Maybe there is nothing wrong with this state of affairs and clearly very few people are talking about it.  But here is why it troubles me:

  1. To give students the best service-learning experience requires a partnership between the teacher and the person in the agency working with the student.  So, on the front line where it matters most, it takes more than educators to make it work.  When and how do teachers learn about how community agencies operate?  How do agency staff learn what students need from them to learn most effectively?  What takes precedence:  service or learning?  From the agency’s perspective, the answer will always be service.  Do teachers know the difference and why it matters?
  2. It is often argued that service-learning is civics education. The goal is to make young people recognize the role that an active citizen can and should play and to create a “lifelong tradition of service.”  Since service-learning is always done by students, but volunteering is done by everyone, isn’t it contradictory to denigrate the latter as simply “unpaid helping”?  Are we really teaching young people to understand the importance and scope of the volunteering they will be able to do all their lives – both activism and hands-on services?
  3. The conduit, or entrance point, for students to find an agency placement is most often the volunteer office.  Who else is able to interview unpaid, part-time workers, match them with appropriate assignments, give them an orientation, and monitor their progress?  And, as often happens, when a student wants to continue a placement long after the connection to the classroom has ended, who else has a way to allow them to stay on officially?  Do they somehow transmute from a “student” to a “volunteer,” or is there more the same than different here?
  4. Who is gathering data on the contributions to the community of students in service-learning assignments?  Do they show up on the surveys of who volunteers?  Are we sure?  Do agencies report on them with or separate from adult (or even young) volunteers? 
  5. Why can’t teachers and agency representatives learn from each other, through the student placement?  Agency staff can be an important resource for new teaching materials and information; educators can help an agency consider its learning environment for all constituents.

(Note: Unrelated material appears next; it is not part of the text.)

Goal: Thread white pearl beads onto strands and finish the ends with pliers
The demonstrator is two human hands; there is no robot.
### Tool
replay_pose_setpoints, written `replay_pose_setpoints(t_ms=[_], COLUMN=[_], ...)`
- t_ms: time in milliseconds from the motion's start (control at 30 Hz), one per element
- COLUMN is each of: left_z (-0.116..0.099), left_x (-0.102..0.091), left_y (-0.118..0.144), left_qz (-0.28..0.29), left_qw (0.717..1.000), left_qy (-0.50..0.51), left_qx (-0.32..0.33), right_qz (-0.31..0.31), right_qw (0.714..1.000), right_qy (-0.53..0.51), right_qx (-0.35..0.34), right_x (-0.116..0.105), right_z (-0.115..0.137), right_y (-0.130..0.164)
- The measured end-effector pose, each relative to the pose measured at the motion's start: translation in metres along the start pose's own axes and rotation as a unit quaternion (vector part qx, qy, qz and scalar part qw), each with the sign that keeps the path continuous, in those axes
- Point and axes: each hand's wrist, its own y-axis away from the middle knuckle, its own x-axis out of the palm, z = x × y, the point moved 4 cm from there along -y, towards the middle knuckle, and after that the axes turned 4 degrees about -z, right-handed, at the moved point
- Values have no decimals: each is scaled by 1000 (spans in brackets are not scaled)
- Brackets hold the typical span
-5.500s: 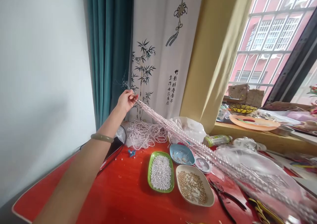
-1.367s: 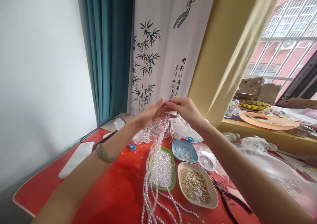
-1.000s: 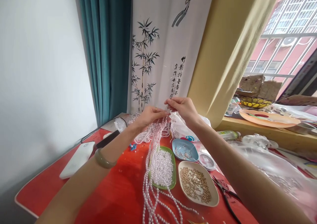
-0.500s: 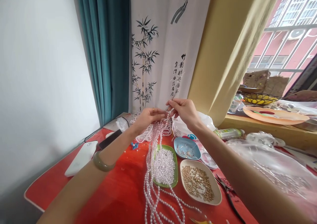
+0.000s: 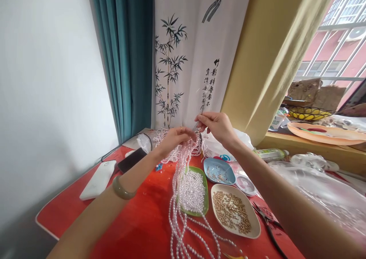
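Note:
My left hand is closed at the top of a bundle of pale pink pearl bead strands. They hang from there past the green tray and trail over the table's front. My right hand pinches a thin, silvery, rod-like piece just right of my left fingertips. Its exact kind is too small to make out. A green tray full of loose white pearl beads stands below the hands. More bead strands lie heaped behind my left hand.
Right of the pearls are a blue tray with small metal pieces and a cream tray of gold beads. Black-handled pliers lie beside them. A white phone and a dark phone lie left. Plastic bags cover the right side.
The view has shifted slightly, so the scene sits a little further right. My left fingers have curled in more at the strands; my right hand still pinches the thin piece.

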Motion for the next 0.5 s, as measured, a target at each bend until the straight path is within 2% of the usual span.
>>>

There are, of course, special considerations for students seeking service-learning placements.  They need to articulate learning goals and be matched to work that gives them a chance to meet those.  They need a supervisor who explains things and is encouraging.  They need to be integrated into the agency during the short span of a few weeks in which they will do their work.  But all of this is simply extra attention to what’s necessary for any volunteer.   Indeed, maybe our non-student volunteers would appreciate exactly the same attention!

Whose responsibility is it to try to make a connection between these two worlds?  Perhaps volunteer program managers should seek out service-learning administrators/educators in their communities as a first step towards bridging the gap. 

  • Do you agree that there is a serious divide between service-learning and volunteering?
  • Is it right or wrong or in-between?
  • What can we do about it, at least locally?